BEGIN

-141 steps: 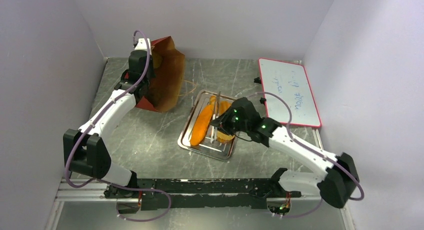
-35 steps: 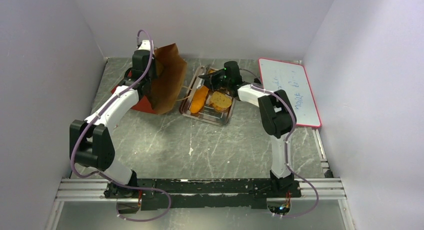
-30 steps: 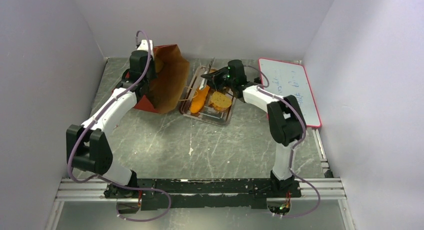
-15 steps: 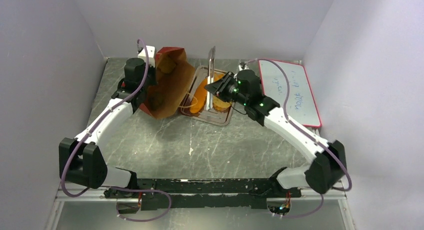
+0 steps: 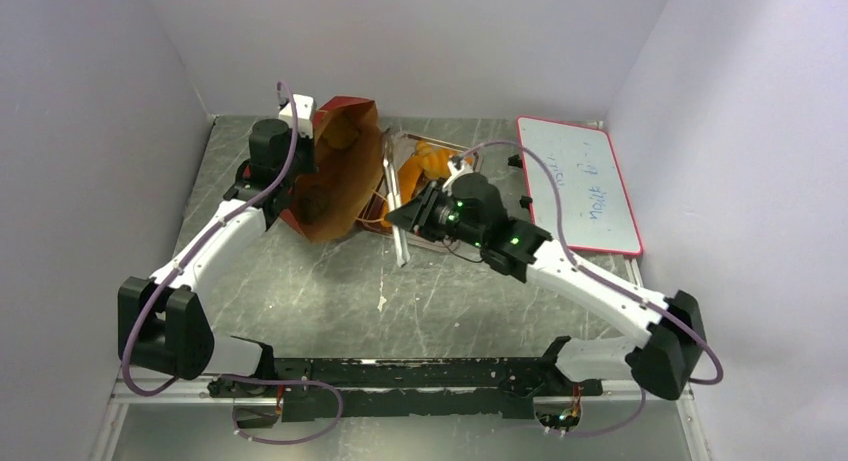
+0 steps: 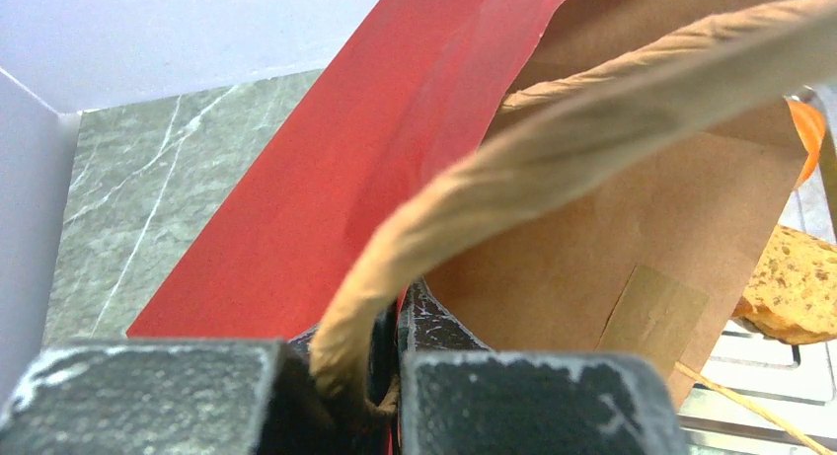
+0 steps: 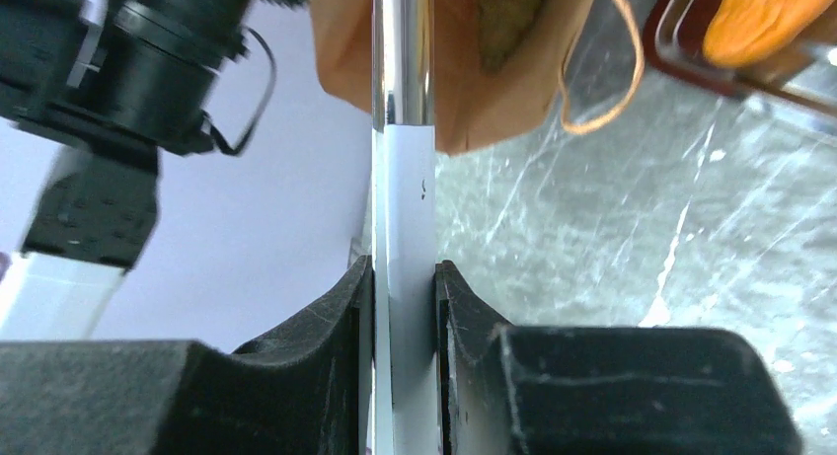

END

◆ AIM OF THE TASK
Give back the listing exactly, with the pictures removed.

◆ EXERCISE RESPONSE
-141 steps: 
-35 steps: 
-30 steps: 
-15 steps: 
+0 steps: 
+0 steps: 
+0 steps: 

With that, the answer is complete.